Foram nas voltas finais que tudo se definiu, com uma atravessada de Salvati no “S”, que obrigou Moco a usar o câmbio pra segurar o carro e isso acabou com sua corrida. Salvati ainda tirou Luiz Pereira Bueno da corrida, com um toque no brasileiro que teve a suspensão dianteira danificada. Quem mais lucrou com isso foi Fritz Jordan, que subiu para o 4° lugar. Foi a mais equilibrada e emocionante das quatro corridas disputadas até então.
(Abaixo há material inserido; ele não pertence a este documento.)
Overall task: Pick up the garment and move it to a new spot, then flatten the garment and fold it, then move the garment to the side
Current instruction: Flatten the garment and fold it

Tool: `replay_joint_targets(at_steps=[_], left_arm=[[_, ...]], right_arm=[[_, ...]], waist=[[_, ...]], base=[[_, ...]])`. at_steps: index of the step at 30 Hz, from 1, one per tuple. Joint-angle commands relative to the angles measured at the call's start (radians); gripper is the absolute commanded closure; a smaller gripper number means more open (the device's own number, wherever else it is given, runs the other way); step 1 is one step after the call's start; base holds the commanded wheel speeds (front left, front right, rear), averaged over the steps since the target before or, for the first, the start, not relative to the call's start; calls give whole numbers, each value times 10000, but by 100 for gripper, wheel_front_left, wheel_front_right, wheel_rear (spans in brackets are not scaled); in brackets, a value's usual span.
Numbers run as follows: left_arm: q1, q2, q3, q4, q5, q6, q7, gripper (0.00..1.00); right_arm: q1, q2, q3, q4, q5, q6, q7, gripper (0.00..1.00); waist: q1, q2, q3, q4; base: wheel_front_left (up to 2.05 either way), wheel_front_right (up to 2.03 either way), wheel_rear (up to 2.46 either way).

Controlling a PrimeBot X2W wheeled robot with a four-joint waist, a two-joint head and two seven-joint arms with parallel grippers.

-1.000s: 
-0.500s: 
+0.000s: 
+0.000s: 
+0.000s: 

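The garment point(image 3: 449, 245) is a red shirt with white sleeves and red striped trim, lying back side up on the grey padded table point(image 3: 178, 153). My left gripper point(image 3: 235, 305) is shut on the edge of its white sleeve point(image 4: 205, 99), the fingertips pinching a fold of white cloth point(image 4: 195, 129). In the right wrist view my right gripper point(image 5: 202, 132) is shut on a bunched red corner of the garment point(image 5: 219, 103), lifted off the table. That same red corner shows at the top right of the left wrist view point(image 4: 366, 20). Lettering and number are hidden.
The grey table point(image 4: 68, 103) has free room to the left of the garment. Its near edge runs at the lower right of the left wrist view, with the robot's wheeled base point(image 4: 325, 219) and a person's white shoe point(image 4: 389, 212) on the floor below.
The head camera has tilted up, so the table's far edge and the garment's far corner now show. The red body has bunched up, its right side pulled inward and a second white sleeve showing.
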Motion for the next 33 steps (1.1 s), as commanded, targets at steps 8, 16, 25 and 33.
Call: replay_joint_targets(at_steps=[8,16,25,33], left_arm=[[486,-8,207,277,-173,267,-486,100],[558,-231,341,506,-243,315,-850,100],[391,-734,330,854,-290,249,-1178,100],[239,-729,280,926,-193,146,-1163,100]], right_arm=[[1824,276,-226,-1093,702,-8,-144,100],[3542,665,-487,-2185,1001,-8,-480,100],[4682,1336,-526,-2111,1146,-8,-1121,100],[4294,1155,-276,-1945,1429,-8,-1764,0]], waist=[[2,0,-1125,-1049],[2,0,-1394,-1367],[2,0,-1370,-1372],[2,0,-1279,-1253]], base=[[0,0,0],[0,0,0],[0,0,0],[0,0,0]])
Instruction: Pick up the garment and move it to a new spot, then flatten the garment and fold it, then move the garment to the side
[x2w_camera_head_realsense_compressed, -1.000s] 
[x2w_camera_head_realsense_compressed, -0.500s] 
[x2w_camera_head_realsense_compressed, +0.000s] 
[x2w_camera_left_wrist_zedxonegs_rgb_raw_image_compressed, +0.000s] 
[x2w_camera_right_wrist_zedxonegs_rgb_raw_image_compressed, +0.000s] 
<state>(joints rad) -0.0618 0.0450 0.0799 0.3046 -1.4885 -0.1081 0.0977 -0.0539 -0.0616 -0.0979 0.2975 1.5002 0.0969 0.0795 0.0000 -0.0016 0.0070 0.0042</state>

 Os jornais da época deram grande destaque às disputas e a importância que o automobilismo tinha no cenário esportivo nacional. 

 

Com o somatório das duas baterias Wilsinho Fittipaldi ficou com 9 pontos, seguido de David Walker com 6, Fritz Jordan 4, Tosten Palm 3, François Migault 2 e Sven Gunnarson 1. Essa pontuação deixava Wilsinho Fittipaldi como líder disparado do torneio de F3 com 18 pontos, com David Walker em segundo com 10, Luiz Pereira Bueno com 6 e Fritz Jordan com 4.

 

A organização decidiu, por haver tempo e interesse dos pilotos, realizar uma terceira corrida e nessa, finalmente, os estrangeiros conseguiram vencer, com o pódio sendo formado por Giovanni Salvati, Tony Trimmer e David Purley. Wilsinho Fittipaldi chegou em 4° e como decidiram somar os pontos desta corrida ao total de pontos da competição, Wilsinho Fittipaldi foi declarado campeão, com 21 pontos, seguido de Giovanni Salvati com 11 e David Walker com 10.

 

Da Redação 

 

Fontes: Revista Quatro Rodas; Revista Autoesporte; Jornal O Globo; Jornal Folha de São Paulo.